Typically, about 20 to 25% of those expenses are accidental, such as going a bit over budget on a client meal or a new employee who was still unaware of the company policy and spent a bit more than they should. But aside from that, there’s still 5% of employees engaged in high risk activity that need to be carefully watched, as it can become a compliance issue and cause problems in case of an audit. A good example of this is when an employee submits an expense for something they bought at a jewellery store. In principle, those expenses would be considered out of policy, but the truth is it can simply be a gift for someone who’s celebrating their 10th anniversary at the company, and the team decided to offer them an engraved pen.

In a traditional setting where Finance would manage expenses with manual expense reports, finding these 5% of expenses would be something similar to finding a needle in a haystack. And with all the responsibilities falling under Finance’s scope, they no longer have the time to focus on spending that is, in fact, compliant with company policy. That’s where technology such as the one Oversight uses comes in.

The tool will take the company’s pre-configured policy and analyse all the haystacks of expenses, just to pull out all of those sharp metal things. They might not even be needles, they can simply be some piece of barbed wire from a fence. But they’re sharp enough to look at. By using this type of technology, all Finance teams need to focus on are the expenses that the software flags as non-compliant or risky spend.

It creates less friction for Finance teams, but also for employees, who no longer have to face the dread of endless reimbursement cycles. On the other hand, it can make it easier for both managers and auditors, because as the tool gets smarter, it provides them with the information that they really need to look at. This way, they can spend their time working on what to improve, instead of wasting countless hours looking for errors.

Saving Costs by changing behaviours

Saving costs in an effective way goes way beyond identifying discrepancies. It’s about fostering a culture of responsibility and accountability amongst employees. And combining the power of tools such as Rydoo and Oversight can help change those behaviours.

Take those 25% of employees that keep spending out of policy, even if by mistake. The software will analyse the data and understand if there is a reason behind it and will not penalise employees for isolated incidents. However, when the behaviour becomes systemic, both the employee and the manager will be notified of the situation. A simple in-app notification is often sufficient to get them on a path to self-correction.

“A proactive approach to compliance is not only a responsibility, but a strategy to ensure sustainable growth and, ultimately, profitability.”

The technology both platforms use can also track how many of these reminders have been sent. This, in turn, makes it possible for both the managers and the Finance teams to understand if there’s progress and change in behaviour over time.

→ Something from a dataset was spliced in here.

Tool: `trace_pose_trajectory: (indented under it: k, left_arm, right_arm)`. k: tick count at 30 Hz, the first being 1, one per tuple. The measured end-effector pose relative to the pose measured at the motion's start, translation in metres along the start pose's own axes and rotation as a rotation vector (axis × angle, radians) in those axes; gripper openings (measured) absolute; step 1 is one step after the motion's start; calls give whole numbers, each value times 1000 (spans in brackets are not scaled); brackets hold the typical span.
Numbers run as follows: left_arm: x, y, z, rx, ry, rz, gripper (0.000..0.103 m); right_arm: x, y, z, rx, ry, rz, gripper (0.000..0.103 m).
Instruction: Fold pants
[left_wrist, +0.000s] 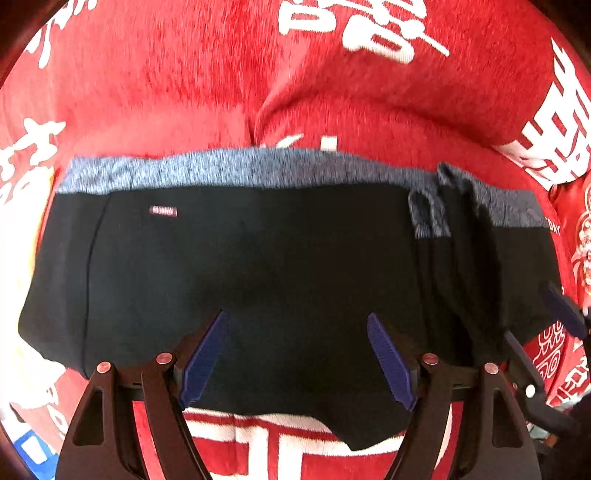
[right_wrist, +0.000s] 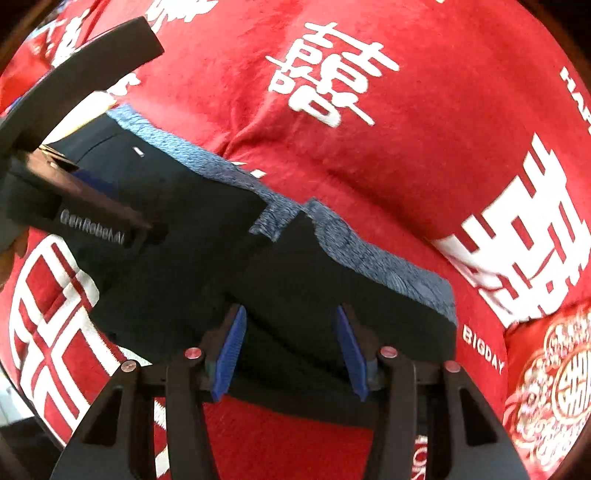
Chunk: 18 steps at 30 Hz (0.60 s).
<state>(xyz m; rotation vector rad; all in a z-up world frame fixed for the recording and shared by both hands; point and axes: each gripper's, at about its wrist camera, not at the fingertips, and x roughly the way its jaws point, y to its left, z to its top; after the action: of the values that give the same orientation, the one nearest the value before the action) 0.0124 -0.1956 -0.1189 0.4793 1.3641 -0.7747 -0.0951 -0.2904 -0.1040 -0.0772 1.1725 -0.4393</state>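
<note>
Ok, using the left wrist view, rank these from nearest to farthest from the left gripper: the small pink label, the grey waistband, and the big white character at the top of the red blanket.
1. Small pink label, on the black pants, up and left of the left gripper.
2. Grey waistband, along the far edge of the pants, just beyond the label.
3. White character, on the red blanket at the top of the view, well past the pants.

The left gripper (left_wrist: 298, 323) fills the bottom of its view: 2 glossy black linkage arms on each side, each with a triangular cut-out and a round pinkish-silver pivot cap, 4 caps in all. Its 2 fingers carry ribbed dark-blue pads (left_wrist: 390, 363). The right gripper (right_wrist: 291, 314) is built the same, with black arms, 4 metallic caps and blue ribbed pads (right_wrist: 229, 354). At the right view's left edge, the left gripper's black body bears pale "GenRobot.AI" lettering.
</note>
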Motion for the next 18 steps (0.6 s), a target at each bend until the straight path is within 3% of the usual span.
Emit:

These simple interventions not only change behaviours but will, in the long run, contribute to substantial savings. Over the last few years, we’ve seen that companies have been able to save about 2% to 5% of their overall yearly spend. It might not seem much, but in the context of 100 million in travel expenses, that can translate into a significant 5 million in savings per year.

Maintaining compliance with both local regulations and internal company policies has become crucial in the financial landscape. In a time where every penny counts, leveraging technology and AI-driven platforms can be pivotal in making the necessary changes within organisations, not only by modifying behaviours but by also making it easier for Finance teams to know where to look when it comes to out of policy spending.

Every moment Finance can save by streamlining their routine tasks, whilst still efficiently identifying all the necessary risks in spending, can be used working on growing the company to higher grounds. A proactive approach to compliance is then not only a responsibility, but a strategy to ensure sustainable growth and, ultimately, profitability.